Exercise ::
Copy all the data exactly, except the pictures.

Data extract ::
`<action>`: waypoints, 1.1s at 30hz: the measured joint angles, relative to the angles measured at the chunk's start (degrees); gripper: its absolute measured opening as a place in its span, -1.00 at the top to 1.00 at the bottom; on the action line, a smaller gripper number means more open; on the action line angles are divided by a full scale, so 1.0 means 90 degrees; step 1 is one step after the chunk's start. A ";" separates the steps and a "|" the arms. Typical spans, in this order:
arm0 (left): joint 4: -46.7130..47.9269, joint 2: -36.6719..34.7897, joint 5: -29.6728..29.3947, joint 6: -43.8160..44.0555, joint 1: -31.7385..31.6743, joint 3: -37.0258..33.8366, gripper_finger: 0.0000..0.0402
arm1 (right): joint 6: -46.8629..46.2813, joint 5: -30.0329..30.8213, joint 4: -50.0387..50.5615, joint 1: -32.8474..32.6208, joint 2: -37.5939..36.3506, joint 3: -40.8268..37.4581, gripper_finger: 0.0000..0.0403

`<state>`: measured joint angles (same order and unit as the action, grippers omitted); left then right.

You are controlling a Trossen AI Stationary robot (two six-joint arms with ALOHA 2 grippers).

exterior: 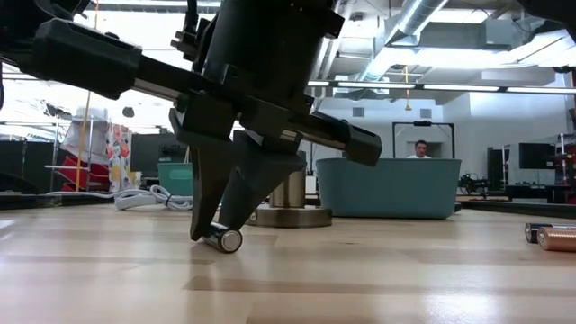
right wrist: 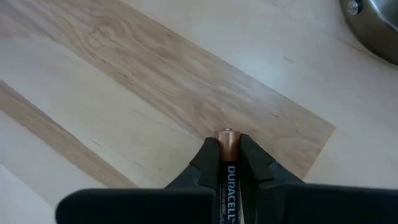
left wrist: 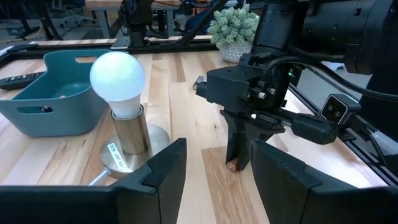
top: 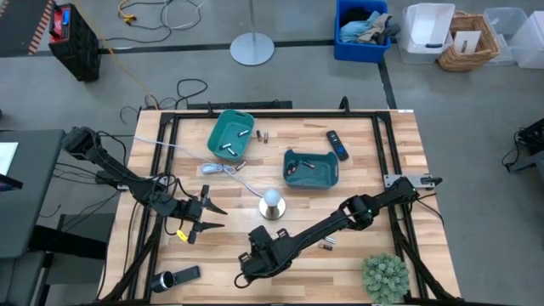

Solution to this task ::
`<action>`: waypoints, 1.1s at 30hz: the measured joint angles, relative to the angles measured at the chunk's start (degrees); gripper: its absolute measured opening as a place in its span, -1.00 at the top to 1.00 at the bottom; on the action line, a smaller gripper number means more open; on the action line angles are divided by a full scale, so 1.0 means 90 degrees; step 1 is one step after the chunk's start. A ";" separates the steps and a "|" the arms. Typical spans, in this order:
arm0 (left): joint 4: -46.7130..47.9269, joint 2: -36.6719..34.7897, joint 5: -29.6728..29.3947, joint 6: -43.8160..44.0555, joint 1: -31.7385..31.6743, joint 3: -37.0258..33.8366, gripper_finger: 0.0000..0.0402
arm1 (right): joint 6: -46.8629..46.2813, joint 5: -30.0329..30.8213, joint 4: -50.0387..50.5615, joint 1: -32.8474..32.6208, joint 2: -37.5939..36.3506, joint 3: -40.8268..37.4581, gripper_finger: 0.0000..0.0403

`<state>`: measured joint angles (same order and unit as the action, grippers omitted); left then right.

You are controlling a Trossen AI Stationary robot (two six-joint arms with ALOHA 2 grippers).

exterior: 
right wrist: 
left wrist: 
top: 

With this, the answer is done.